The records that follow are to be given again exactly, with their pictures omitted.

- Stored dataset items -
* * * * * * * * *

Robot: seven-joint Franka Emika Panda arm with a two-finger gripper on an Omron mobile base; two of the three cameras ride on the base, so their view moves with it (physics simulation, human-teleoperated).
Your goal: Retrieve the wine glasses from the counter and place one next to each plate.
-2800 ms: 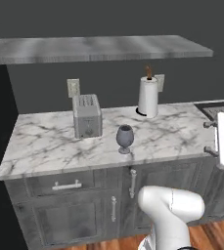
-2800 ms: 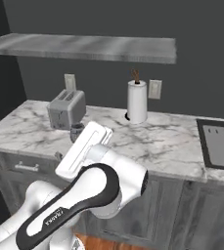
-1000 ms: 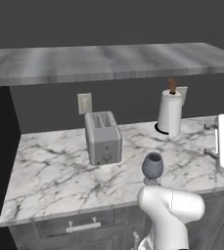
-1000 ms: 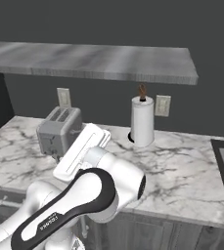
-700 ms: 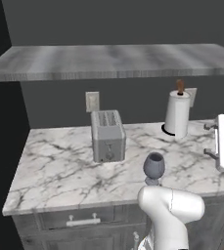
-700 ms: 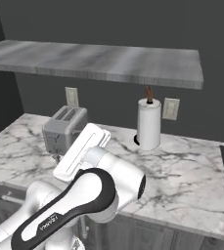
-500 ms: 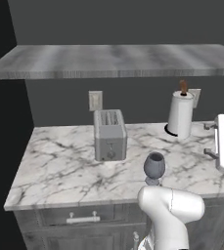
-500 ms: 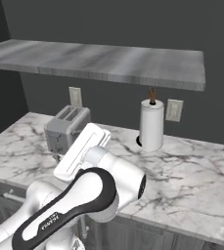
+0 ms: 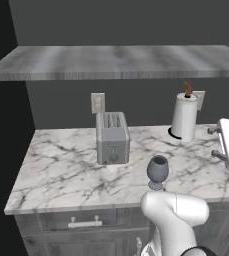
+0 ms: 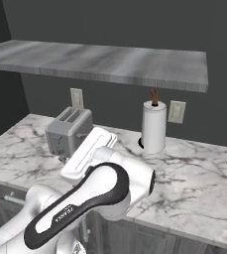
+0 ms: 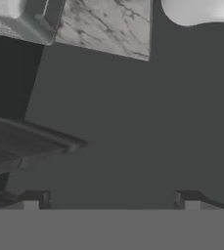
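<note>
Base nearer — marble counter (image 9: 61,170) larger

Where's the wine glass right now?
In the left base view, the wine glass stands upright near the counter's front edge, right of and in front of the toaster.

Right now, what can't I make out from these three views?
- wine glass: left base view; foot partly behind the arm.
- counter: right base view; the arm hides its front middle, so anything standing there is hidden.
- toaster: right base view; lower corner behind the arm.
- gripper: hand view; open, fingertips cut by the bottom band.
</note>
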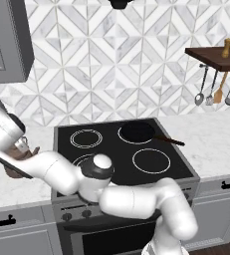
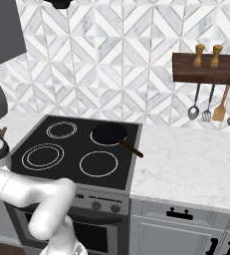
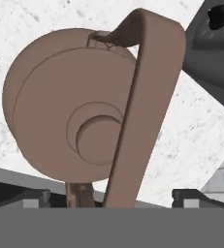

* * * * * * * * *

- WORKED SOLUTION -
Robot: seven-joint Franka Emika Panda arm with a two-finger gripper on an Omron mobile base; two of the three cameras ride on the base, so their view moves with it (physics simulation, human-teleoperated).
Your goal: Retrieve the wine glasses from the counter and place one next to each plate.
-2800 ms: 
-2800 ms: 
-1000 ms: 
-1000 ms: 
-700 ms: 
-700 ms: 
-500 ms: 
-500 ms: 
+0 ms: 
+0 ms: 
+0 ms: 
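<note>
Base nearer — marble counter (image 9: 61,170) larger

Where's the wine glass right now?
In the left base view, the wine glass stands upright near the counter's front edge, right of and in front of the toaster.

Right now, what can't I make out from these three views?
- wine glass: left base view; foot partly behind the arm.
- counter: right base view; the arm hides its front middle, so anything standing there is hidden.
- toaster: right base view; lower corner behind the arm.
- gripper: hand view; open, fingertips cut by the bottom band.
</note>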

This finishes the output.